Monday, March 7, 2011

Point A to Point B

I have a clear picture of what point A and point B look like. I know what I want to happen at each point. Getting from A to B can be an unclear, inconvenient, frazzled mess. Everything inbetween the two points is like gray matter. Completely necessary, but unidentifiable.

Today I had several clear things on my agenda. I was going to have breakfast, then go to yoga, then go grocery shopping, get dinner in the crock pot, go to lunch, walk the dogs, then go to the coffee shop and work on the GOTR event, then Callie was meeting me at the coffee shop for catch up time, then I would go home and finish making dinner. Pretty simple, right. I would go from one event to the next. The problem is all I can focus on is the event itself, and everything inbetween each event is inconvenient but necessary.
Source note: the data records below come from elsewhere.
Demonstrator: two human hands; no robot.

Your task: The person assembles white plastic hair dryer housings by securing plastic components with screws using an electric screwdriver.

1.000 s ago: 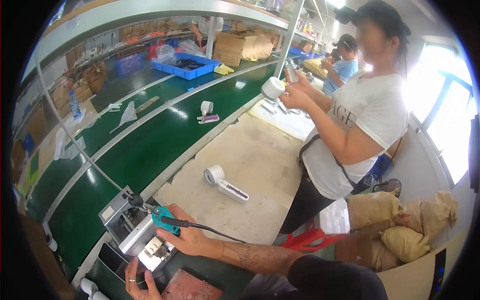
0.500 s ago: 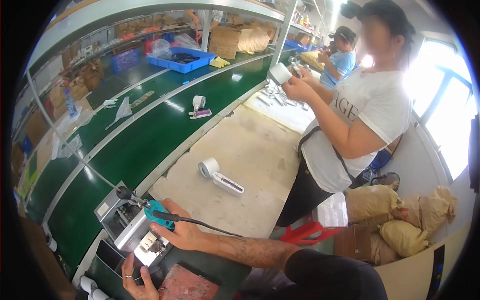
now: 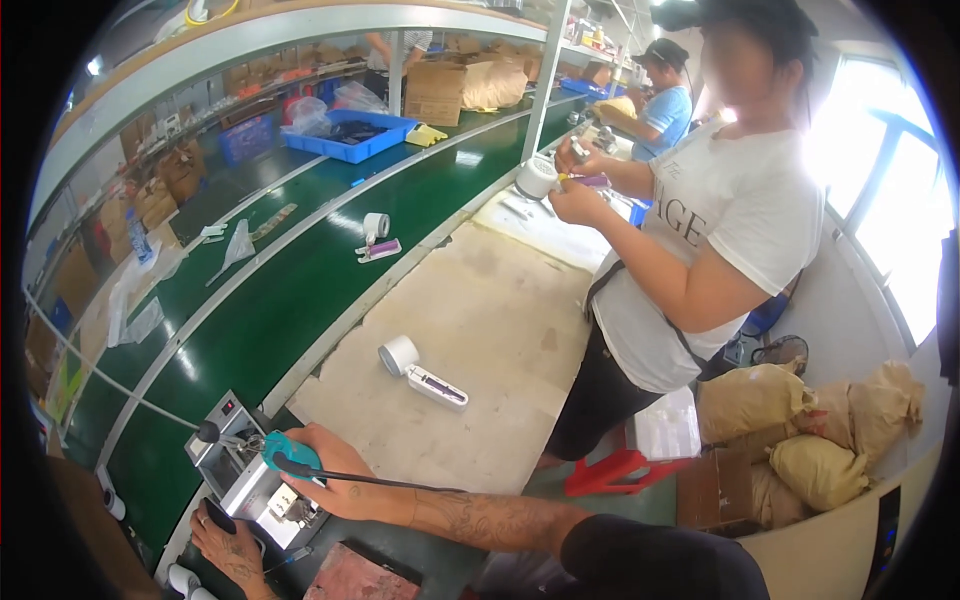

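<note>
With the right hand [image 3: 325,458], curled closed, grips a teal tool [image 3: 283,445], lower left of the frame; with the left hand [image 3: 228,550], half-curled, touches a dark flat object [image 3: 219,515], hold unclear. For the tool: lies up and right of the left hand; looks foreshortened, so cannot tell long axis or pointing. Just below: silver housing [image 3: 247,492].

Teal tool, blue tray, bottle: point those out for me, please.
Teal tool [image 3: 287,445]: head view, on its teal body.
Blue tray [image 3: 345,152]: head view, on its near wall.
Bottle [image 3: 138,236]: head view, on the middle of its side.
</note>
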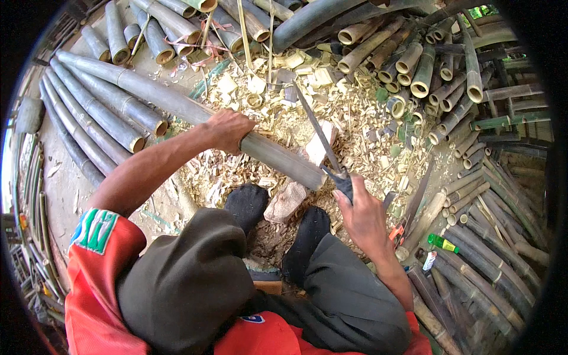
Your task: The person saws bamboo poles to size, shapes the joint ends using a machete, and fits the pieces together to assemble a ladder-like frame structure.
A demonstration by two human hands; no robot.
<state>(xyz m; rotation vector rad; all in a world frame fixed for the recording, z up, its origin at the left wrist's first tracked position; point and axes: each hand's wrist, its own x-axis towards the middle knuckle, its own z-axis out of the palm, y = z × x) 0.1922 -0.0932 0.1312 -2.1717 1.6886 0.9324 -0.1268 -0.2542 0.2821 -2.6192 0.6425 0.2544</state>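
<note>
A long bamboo pole (284, 160) slants from the far left down to the middle, its cut end in front of me. My left hand (228, 130) is wrapped round it from above, some way back from that end. In my right hand (361, 207) is a long, narrow-bladed knife (316, 125), its dark handle in my closed fingers. The blade points away from me and up to the left. The knife's lower part is close beside the pole's cut end; whether they touch I cannot tell.
Pale bamboo chips (242, 171) cover the ground around my black-covered feet (245, 207). Between the feet lies a pinkish block (286, 201). Cut bamboo poles (100, 112) lie at left, with stacked pieces (423, 71) at right. A second blade (419, 189) and a green bottle (442, 243) lie to my right.
</note>
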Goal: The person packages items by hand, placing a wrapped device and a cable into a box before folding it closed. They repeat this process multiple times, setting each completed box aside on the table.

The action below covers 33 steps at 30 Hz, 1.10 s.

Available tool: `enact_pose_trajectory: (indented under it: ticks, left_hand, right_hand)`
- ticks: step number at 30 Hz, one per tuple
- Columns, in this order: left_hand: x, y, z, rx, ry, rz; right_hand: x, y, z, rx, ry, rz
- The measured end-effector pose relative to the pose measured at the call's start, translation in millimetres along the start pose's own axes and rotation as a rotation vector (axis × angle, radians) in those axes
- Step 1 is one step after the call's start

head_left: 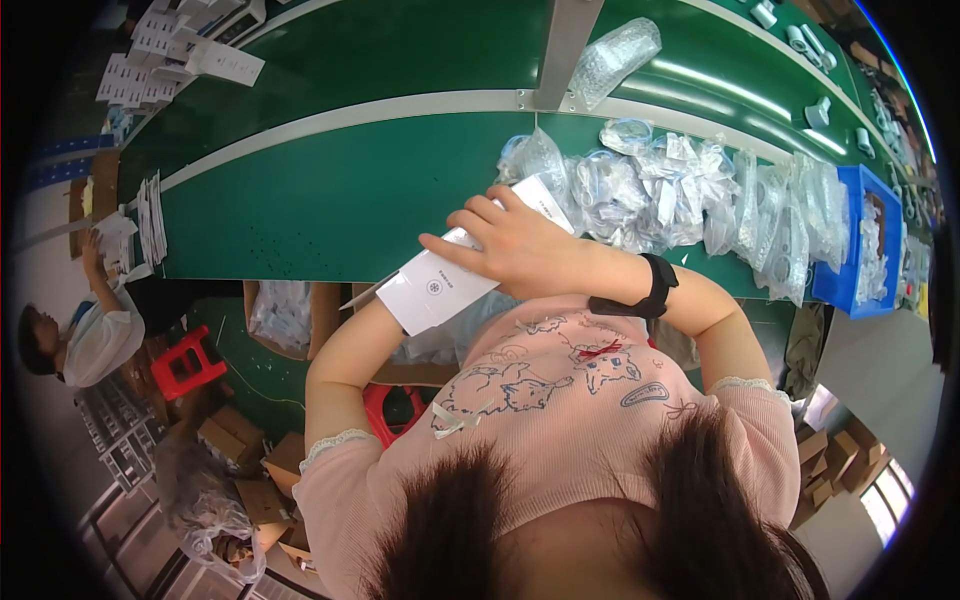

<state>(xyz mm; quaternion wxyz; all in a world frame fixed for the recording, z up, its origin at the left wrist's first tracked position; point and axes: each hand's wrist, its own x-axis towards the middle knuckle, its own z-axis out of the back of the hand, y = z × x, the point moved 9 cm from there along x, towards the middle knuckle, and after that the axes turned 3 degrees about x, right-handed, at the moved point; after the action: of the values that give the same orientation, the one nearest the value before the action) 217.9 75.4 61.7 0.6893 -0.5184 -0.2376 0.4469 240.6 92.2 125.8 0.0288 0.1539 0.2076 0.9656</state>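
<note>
A long white box (435, 288) with small dark print is held at a slant in front of my chest, over the front edge of the green table (330, 200). Wrapped across its top is my right hand (515, 243), thumb and fingers gripping it; a black watch is on that wrist. My left forearm (355, 360) rises to the lower end of the box, which hides the left hand and its fingers. Just beyond the right hand, a pile of clear plastic bags (620, 190) with white and blue contents lies on the table.
Bubble-wrap bags (795, 225) and a blue bin (850, 250) line the table's right. A bubble-wrapped parcel (620, 60) rests against a metal post (570, 50). White boxes (150, 50) are stacked far left. A co-worker (90, 330) and a red stool (188, 362) are at left.
</note>
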Motion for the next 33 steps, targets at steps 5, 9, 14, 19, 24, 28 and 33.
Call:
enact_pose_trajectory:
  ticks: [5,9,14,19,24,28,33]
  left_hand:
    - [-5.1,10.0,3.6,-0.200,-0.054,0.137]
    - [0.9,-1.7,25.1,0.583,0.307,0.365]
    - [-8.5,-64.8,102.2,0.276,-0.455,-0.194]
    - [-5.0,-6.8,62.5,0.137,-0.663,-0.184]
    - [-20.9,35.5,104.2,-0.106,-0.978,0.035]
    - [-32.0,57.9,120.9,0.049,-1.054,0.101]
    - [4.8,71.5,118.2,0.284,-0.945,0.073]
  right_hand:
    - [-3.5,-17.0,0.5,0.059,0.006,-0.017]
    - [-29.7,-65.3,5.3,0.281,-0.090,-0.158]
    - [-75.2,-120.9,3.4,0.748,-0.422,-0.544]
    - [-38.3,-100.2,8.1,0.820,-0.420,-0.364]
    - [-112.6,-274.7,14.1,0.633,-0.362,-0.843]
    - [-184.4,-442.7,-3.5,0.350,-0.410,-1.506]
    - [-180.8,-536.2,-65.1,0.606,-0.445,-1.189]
For example. After the grocery store I still had to drive home, get the groceries out of the car, let the dogs out, unpack the groceries, and print out the dinner recipe all before I could begin getting anything in the crock pot. I was so focused on getting to the crock pot that just getting groceries out of the car and put away was a burden. I thought it was taking an eternity to get from the grocery store (point A) to the crock pot (point B), when in reality it was maybe 10 minutes. By the time I was actually cooking, I could hardly remember the gray matter. All I cared about was that I was finally doing the next task.

That is my mind. That is the mind of someone who doesn't appreciate the current state. Just driving home can be peaceful and is purposeful. But no, I just want to get to the crock pot!

Yesterday Dad and I had our first ride with a group since last fall. I have had my bike off the trainer only a handful of times this year and this was Dad's first outing. It was a cloudy day, but we didn't care. We were outside and in the company of other riders. There was so much chatter about what everyone had been doing in the offseason, the upcoming season, the Triple Bypass. It was good to see familiar faces. I looked around and saw several new women. One by one I started sizing them up. Yep, I can pick off the leggy blonde riding with her husband. He is obviously the strong one. Oh heck yes I can whip the brunette with long braided pigtails. She has more clothes on than I do and a visor on her helmet...wuss. But wait, the chic with the white jersey talking confidently to the compact little dude, not so sure about her. Sure enough, she passed me more than once. It was a great ride, and Dad and I stayed together for most of it. I could feel the extra poundage holding me back a bit, especially when a group of ten would whip by and I just couldn't hold on. No worries...leggy blonde and brunette pigtails stayed long behind me. White jersey chic however...I have a ways to go this season before I will be able to keep up with her or the big boys. That will be a fun carrot to chase!

Every week I tell myself, maybe next week I will take it easy. And at the end of every week I say, phew, made it thru that, next week is going to be killer! Well yesterday I told myself I was going to force and allow myself to take the week off. There is a difference between force and allow, and I have to do both. The most important one is to allow. No guilt, no failure. If I had woken up this morning and decided I didn't feel like working out today, or that I was going to take it easy today, I would have felt guilty and like a failure all day. But instead I woke up and felt free. Not relief, because I would gladly have run and biked as usual if I had told myself to. But I now had an extra two hours on my hands today. Actually more like three hours since I can count on an extra hour of getting ready for two hours of running and biking. I was able to go to yoga and be there for the entire hour without thinking about the upcoming bike and run that I HAD to do. I have no idea what this week holds for workouts...wait a minute, yes I do...yoga, pilates, and perhaps a hike with DRMR. There is a very good chance however, that I will not put on swimming goggles, tighten down my helmet or lace up my running shoes!